The New York Times has an entertaining article on the failure of financial risk management today, paying particular attention to the problems with VaR (Value-at-Risk) which is a model used to assess credit and market portfolio risk. It’s interesting to see further attention paid to the fact that these models don’t handle outlier risk at all, yet so many in the industry accounted for them to do that. We’ve apparently learned nearly nothing since Long-Term Capital Management and Amaranth’s meltdowns. The Times writes:
A risk consultant named Marc Groz says, “VaR is a very limited tool.” David Einhorn, who founded Greenlight Capital, a prominent hedge fund, wrote not long ago that VaR was “relatively useless as a risk-management tool and potentially catastrophic when its use creates a false sense of security among senior managers and watchdogs. This is like an air bag that works all the time, except when you have a car accident.” Nassim Nicholas Taleb, the best-selling author of “The Black Swan,” has crusaded against VaR for more than a decade. He calls it, flatly, “a fraud.”

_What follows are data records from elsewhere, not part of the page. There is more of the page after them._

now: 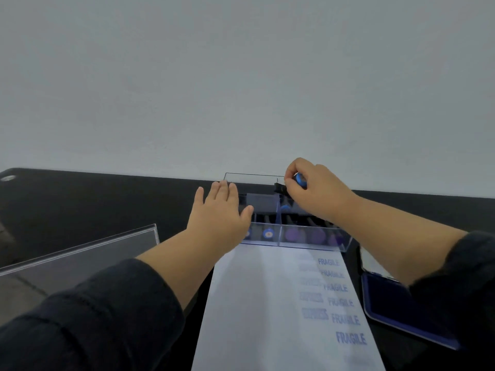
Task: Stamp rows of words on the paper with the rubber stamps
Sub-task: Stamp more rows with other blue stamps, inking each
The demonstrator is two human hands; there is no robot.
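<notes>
Head view, paper (257,303) stamped FRAGILE, right hand (316,191) gripping stamp (299,180)

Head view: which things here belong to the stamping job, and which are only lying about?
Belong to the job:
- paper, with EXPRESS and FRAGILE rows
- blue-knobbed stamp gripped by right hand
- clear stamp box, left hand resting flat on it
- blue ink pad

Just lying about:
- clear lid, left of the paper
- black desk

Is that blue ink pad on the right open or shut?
Open: the ink pad shows its dark blue inking surface, partly hidden by the right forearm.
</notes>
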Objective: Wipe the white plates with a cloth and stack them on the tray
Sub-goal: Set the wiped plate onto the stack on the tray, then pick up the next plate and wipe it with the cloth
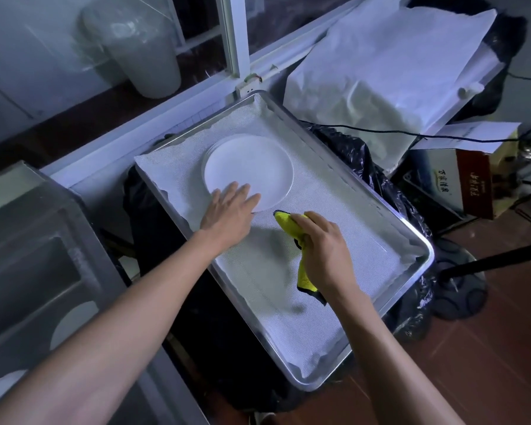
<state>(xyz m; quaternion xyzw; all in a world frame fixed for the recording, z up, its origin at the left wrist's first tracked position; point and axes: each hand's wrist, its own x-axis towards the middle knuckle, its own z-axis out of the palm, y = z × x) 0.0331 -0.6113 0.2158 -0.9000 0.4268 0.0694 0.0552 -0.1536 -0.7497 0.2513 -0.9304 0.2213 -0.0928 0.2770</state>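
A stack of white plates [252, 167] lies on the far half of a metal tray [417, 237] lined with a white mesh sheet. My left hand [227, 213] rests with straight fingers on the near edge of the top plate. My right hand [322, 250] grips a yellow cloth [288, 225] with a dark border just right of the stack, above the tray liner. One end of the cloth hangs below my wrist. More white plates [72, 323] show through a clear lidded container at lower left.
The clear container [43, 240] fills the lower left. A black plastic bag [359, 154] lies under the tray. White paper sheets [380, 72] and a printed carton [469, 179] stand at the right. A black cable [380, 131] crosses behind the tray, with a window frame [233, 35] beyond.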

Indeed, it is difficult to handle small probabilities of catastrophic risk, as well as factoring the additive properties in a portfolio of risk. VaR provides no capacity to deal with autocollinearity problems, such as the fact that while many assets may perform in a rather uncorrelated manner at most times, under extreme stress (like a liquidity crisis) their behavior tends to run to nearly complete correlation. At the end of the day, we have to remember that our models are nothing more than approximations of the reality around us, built from the experience of what reality mattered the last time we smacked our head into the wall. Its capacity to serve us through future events is limited to whether the future events mirror the past ones. As advocated earlier, the recurring radicalization and examination of our risk framework and the defined domain of risks is probably an important component in any risk management program.